#### Work to be completed
Below are the entries; count the lines in them that contain the word "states" and give only the number.

The records START

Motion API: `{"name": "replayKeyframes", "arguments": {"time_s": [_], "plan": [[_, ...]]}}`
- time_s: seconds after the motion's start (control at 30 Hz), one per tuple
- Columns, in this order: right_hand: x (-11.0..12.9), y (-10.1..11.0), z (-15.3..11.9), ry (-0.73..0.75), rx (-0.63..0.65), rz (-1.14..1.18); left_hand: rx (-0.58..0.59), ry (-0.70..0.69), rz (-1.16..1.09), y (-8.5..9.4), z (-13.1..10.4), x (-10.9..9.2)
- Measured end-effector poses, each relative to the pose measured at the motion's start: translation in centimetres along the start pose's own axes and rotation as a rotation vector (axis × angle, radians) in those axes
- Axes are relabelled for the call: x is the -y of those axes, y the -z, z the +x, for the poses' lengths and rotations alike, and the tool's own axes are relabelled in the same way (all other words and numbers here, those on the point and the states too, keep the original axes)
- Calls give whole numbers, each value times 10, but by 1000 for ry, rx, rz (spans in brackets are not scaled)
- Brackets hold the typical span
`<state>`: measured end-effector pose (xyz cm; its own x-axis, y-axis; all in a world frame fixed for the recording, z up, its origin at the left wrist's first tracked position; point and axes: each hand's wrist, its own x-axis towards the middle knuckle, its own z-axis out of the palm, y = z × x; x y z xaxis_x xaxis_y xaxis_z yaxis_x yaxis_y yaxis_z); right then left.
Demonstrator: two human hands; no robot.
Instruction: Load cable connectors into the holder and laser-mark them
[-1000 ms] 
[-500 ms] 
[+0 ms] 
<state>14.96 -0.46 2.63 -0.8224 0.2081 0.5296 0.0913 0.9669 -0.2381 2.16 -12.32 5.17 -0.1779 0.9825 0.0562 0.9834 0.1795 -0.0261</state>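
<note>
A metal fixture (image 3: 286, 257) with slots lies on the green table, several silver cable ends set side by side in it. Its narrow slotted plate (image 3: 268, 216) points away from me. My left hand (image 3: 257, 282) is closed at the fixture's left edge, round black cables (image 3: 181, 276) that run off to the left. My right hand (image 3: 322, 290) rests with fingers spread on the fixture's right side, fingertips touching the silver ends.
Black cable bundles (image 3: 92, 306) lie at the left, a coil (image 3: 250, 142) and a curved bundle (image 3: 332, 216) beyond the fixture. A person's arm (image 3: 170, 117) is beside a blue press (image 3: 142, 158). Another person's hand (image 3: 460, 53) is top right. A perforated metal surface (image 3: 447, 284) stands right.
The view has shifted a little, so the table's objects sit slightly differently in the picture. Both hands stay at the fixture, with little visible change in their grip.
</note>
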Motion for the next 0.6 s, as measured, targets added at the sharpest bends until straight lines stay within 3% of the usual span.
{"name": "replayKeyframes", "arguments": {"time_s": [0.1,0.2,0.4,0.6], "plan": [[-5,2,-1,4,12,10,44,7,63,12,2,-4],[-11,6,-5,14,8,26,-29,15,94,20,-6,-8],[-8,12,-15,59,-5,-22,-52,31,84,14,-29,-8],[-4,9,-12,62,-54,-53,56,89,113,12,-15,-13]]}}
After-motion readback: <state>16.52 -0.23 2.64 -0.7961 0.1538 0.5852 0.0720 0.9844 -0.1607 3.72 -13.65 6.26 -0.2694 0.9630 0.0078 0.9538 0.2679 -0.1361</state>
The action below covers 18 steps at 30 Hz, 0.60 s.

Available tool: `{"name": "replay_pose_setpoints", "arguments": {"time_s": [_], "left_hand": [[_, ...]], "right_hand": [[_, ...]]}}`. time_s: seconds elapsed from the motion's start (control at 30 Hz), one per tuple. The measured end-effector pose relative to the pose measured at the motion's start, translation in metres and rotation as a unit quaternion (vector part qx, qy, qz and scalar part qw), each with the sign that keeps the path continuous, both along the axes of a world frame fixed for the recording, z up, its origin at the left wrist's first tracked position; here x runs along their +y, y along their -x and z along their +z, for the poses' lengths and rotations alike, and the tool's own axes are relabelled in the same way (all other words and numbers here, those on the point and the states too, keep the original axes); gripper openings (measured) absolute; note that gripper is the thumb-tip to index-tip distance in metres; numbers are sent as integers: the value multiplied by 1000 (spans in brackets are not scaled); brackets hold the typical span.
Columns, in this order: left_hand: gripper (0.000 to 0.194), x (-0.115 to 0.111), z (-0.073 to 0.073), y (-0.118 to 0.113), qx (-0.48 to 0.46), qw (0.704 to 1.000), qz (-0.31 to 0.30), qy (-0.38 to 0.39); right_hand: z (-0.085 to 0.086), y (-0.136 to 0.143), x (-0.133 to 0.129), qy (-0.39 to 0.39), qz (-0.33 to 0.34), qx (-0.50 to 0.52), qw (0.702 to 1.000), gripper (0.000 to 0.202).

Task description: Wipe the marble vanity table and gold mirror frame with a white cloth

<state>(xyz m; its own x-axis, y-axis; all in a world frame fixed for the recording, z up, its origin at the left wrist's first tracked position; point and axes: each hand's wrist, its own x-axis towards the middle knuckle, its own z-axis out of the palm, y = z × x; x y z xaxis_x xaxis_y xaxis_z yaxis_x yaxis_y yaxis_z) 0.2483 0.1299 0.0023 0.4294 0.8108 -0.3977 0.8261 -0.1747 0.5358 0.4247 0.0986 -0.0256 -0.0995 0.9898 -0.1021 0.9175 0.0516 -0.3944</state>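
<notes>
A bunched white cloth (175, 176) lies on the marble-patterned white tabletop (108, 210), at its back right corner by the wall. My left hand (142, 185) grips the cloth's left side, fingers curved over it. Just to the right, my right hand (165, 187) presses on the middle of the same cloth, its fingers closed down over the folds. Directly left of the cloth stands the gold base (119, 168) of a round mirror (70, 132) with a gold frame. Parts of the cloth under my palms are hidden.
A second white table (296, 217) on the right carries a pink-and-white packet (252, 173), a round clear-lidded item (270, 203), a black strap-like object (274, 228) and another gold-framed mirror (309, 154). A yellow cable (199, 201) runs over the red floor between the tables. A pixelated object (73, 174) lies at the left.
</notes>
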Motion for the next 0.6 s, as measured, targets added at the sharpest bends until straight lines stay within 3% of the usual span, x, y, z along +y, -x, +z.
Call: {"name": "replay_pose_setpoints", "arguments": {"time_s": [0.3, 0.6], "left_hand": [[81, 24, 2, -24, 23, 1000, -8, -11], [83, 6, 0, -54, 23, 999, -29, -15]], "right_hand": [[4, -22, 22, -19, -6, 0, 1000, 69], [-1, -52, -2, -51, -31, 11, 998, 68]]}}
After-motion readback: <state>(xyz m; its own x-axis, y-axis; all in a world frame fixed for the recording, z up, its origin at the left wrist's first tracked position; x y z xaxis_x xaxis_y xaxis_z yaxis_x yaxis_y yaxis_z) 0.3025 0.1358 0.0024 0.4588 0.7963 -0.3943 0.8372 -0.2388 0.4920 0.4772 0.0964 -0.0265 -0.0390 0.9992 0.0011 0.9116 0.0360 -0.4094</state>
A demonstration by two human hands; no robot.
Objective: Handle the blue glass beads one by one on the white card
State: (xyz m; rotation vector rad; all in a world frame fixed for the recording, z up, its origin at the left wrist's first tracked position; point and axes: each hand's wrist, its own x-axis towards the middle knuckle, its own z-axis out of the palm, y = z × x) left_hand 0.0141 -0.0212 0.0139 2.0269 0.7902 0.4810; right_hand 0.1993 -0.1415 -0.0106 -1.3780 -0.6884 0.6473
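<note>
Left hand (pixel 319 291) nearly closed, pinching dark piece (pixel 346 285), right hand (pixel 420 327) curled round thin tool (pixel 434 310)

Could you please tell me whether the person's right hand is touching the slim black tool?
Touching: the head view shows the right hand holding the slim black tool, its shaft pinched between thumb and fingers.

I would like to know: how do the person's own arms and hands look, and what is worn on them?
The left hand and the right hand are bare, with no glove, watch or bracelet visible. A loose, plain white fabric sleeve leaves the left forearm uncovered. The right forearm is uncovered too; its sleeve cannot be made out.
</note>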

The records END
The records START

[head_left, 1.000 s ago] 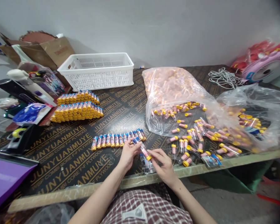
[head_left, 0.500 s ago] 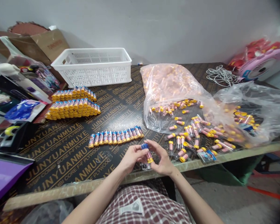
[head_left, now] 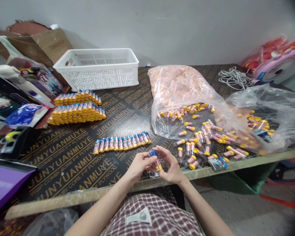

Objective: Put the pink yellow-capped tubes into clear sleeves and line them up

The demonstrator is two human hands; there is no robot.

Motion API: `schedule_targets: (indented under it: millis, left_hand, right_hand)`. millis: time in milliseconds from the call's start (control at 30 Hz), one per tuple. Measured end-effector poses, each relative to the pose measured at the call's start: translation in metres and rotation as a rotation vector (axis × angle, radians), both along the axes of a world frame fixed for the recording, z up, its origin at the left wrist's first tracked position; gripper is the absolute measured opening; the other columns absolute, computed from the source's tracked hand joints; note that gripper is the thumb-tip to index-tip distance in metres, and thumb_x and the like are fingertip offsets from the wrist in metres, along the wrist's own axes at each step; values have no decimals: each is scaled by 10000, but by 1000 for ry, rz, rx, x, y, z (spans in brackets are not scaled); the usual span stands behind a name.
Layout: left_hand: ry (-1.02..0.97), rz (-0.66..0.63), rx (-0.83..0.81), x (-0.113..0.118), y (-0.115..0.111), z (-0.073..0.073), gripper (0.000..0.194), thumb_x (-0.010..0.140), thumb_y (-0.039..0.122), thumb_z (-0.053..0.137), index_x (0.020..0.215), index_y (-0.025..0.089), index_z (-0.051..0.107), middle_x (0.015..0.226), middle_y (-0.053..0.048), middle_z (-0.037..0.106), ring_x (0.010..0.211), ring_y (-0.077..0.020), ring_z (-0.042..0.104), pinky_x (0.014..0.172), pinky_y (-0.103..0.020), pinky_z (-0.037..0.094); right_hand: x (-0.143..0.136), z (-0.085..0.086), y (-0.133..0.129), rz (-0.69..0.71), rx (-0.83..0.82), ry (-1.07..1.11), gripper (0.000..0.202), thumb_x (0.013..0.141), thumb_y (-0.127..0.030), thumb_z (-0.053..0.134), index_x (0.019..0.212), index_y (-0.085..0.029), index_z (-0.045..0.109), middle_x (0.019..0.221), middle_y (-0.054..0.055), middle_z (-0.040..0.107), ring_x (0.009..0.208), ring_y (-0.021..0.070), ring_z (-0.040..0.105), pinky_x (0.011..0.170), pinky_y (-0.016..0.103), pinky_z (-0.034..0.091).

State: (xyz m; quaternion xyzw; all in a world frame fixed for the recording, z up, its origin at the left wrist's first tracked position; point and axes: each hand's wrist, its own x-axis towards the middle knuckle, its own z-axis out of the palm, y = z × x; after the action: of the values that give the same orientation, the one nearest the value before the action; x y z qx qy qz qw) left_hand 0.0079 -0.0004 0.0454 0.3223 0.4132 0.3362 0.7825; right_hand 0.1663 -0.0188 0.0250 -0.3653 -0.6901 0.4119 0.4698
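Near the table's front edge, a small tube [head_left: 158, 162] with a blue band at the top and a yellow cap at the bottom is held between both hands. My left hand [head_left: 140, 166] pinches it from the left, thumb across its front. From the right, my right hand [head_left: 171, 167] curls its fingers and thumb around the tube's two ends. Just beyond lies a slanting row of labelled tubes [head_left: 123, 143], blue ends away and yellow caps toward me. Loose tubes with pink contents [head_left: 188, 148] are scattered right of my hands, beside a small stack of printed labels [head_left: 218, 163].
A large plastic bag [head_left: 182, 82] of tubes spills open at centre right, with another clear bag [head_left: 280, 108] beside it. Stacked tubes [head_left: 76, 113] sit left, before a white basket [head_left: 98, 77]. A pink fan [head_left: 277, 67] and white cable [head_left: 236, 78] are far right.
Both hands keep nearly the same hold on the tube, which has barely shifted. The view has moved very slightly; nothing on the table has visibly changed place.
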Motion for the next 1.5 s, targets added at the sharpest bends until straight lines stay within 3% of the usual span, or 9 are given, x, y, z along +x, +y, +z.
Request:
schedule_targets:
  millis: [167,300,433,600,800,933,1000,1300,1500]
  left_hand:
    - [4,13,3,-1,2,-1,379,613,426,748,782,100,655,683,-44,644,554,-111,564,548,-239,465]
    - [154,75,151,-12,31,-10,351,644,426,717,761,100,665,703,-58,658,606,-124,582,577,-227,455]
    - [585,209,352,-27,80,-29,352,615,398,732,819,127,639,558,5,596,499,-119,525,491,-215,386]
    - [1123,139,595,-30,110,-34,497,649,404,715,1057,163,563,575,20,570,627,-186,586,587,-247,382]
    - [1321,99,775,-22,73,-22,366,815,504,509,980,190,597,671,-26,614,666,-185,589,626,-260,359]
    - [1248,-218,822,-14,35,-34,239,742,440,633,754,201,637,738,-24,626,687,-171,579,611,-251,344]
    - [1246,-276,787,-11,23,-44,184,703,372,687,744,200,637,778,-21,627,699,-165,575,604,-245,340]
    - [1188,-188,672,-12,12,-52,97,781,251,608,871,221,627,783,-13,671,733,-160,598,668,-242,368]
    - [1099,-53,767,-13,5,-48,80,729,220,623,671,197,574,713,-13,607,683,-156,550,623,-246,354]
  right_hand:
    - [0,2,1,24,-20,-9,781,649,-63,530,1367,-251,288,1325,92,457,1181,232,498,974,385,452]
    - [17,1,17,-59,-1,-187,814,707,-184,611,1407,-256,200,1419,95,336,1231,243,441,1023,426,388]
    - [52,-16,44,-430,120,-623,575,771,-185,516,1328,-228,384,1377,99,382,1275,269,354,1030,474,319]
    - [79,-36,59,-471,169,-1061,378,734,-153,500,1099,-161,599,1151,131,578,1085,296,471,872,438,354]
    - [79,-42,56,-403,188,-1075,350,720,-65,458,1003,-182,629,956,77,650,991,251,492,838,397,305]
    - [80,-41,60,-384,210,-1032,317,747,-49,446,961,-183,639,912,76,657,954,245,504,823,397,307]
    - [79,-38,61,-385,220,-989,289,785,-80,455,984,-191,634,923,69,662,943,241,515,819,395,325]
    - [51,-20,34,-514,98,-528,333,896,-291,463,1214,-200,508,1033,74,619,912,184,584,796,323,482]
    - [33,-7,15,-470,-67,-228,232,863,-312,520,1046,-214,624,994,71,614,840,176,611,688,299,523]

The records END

#### Response for this exercise
2